Postby oddy.o.lynx » Tue Jul 10, 2018 12:02 am

Before I answer the question I'll give a little background. I am a computer technician and have been using Linux since Red Hat 6. I've always wanted to use Linux for recording audio but it was always daunting and the software was not really available or to my liking. I tried Ubuntu Studio many times but there was always something that wasn't working or needed to be restarted and I spent more time troubleshooting than recording music. I went back to Windows 7 but even that was not up to scratch, at least in my opinion. The audio drivers for the M-Audio Fast Track Pro I use needed to be re-installed after every Windows update and I just ended up using the most stable XP version. I started to look at the approaching end of life and was not interested in going Apple or getting Windows 10 and have to worry about motherboard drivers, not to mention the sound card. I knew the sound card could work well in Linux after having compiled a kernel way back when using Joe Giampaoli's method.
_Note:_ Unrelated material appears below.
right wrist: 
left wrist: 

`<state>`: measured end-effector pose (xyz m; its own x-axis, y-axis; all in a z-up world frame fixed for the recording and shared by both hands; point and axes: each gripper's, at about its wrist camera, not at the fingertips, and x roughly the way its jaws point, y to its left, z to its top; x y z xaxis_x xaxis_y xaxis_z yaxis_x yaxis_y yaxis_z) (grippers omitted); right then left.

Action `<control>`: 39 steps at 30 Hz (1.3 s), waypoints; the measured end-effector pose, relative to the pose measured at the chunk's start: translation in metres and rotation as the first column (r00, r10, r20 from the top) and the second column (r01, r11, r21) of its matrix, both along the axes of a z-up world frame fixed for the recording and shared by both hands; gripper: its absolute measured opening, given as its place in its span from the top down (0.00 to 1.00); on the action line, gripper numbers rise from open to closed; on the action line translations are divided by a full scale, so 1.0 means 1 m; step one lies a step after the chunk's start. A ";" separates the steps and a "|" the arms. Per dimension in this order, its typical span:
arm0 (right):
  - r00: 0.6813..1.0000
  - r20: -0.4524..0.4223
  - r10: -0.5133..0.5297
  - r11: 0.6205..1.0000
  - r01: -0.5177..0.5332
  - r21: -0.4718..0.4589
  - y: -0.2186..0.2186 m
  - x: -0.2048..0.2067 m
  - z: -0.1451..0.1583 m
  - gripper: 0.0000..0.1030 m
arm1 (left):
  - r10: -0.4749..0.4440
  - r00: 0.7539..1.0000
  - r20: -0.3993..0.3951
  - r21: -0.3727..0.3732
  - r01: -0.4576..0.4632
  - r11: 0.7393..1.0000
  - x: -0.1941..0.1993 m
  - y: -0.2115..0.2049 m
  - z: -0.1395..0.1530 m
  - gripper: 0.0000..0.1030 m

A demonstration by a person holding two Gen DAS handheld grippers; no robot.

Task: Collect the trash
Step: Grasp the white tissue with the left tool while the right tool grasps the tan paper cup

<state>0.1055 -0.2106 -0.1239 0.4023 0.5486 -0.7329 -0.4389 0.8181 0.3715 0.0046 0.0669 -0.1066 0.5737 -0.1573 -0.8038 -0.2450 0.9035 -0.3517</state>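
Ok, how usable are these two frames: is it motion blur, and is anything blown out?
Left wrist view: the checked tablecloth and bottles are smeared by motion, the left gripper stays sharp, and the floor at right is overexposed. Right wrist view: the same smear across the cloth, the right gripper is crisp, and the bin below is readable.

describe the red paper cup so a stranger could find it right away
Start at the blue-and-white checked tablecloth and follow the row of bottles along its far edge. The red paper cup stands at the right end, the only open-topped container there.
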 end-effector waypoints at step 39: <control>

I did a bit of research and figured it was either KXStudio or AVLinux. The thing I liked about KXStudio is that it offers the option of using repositories with the distribution and desktop of choice. I tried Debian but had too many dependency issues and conflicts. I had read that many people had success with Mint so I tried it with XFCE and added the KXStudio repos and the end result is simply fantastic. I have had some minor issues with certain plugins that wouldn't load but apart from that I can get 32bit and 64bit Windows VST's running in Reaper. I have managed to get energyXT2.7 working, both the Windows and the Linux versions, I can get ridiculously low latencies with rare xruns. I am never tweaking anything. Worse case scenario is I have to log off and on to get the sound card connected, but that is super rare. With Ardour, Mixbus, Tracktion, Waveform, Renoise, Bitwig, Sunvox, Radium and others the software is as good as it gets.

As for KXStudio, kudos to falkTX (I only recently put two and two together that he also developed energyXT) for putting together an impressive collection of audio tools and setting up Linux audio in a way that puts the user in the driver seat. I think Cadence alone is worth the price of admission for KXStudio.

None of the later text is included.